• **WHAT YOU SHOULD DO**
Repeat the listing word for word, but skip any pictures.
(COLLECTED DATA)
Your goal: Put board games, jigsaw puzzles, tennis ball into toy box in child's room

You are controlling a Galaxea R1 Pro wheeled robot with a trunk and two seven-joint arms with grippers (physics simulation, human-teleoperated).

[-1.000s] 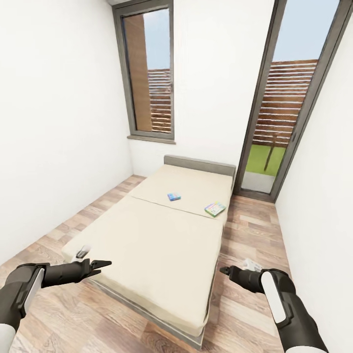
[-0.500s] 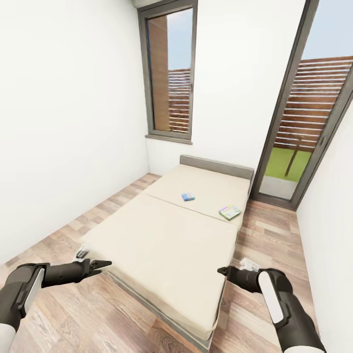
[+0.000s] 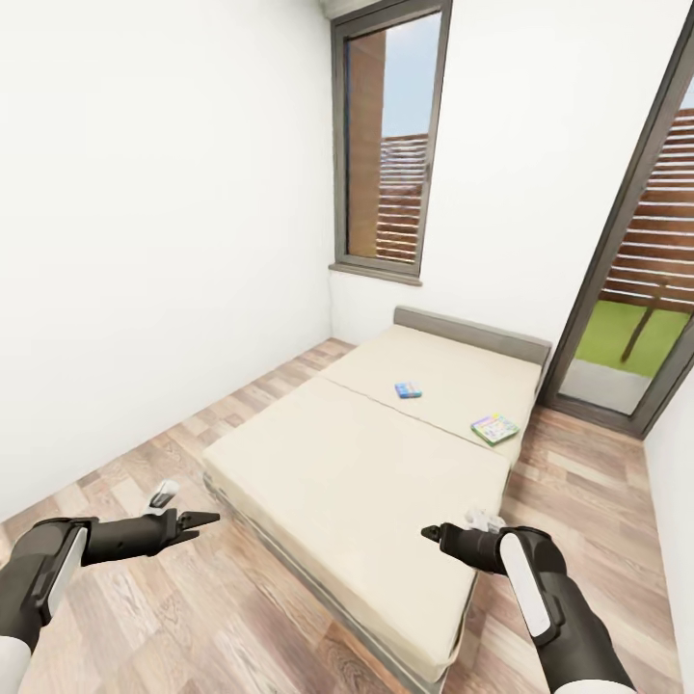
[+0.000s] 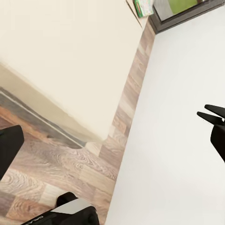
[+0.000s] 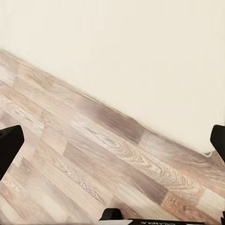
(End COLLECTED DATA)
• **RESPONSE FOR THIS EXERCISE**
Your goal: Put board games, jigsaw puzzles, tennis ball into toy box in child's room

You are controlling a Galaxea R1 Pro wheeled robot with a trunk and two seven-joint arms with grippers (physics simulation, human-teleoperated).

[-1.000s] 
[-0.500s] 
[+0.000s] 
[+0.000s] 
[+0.000s] 

Output for this exercise is complete.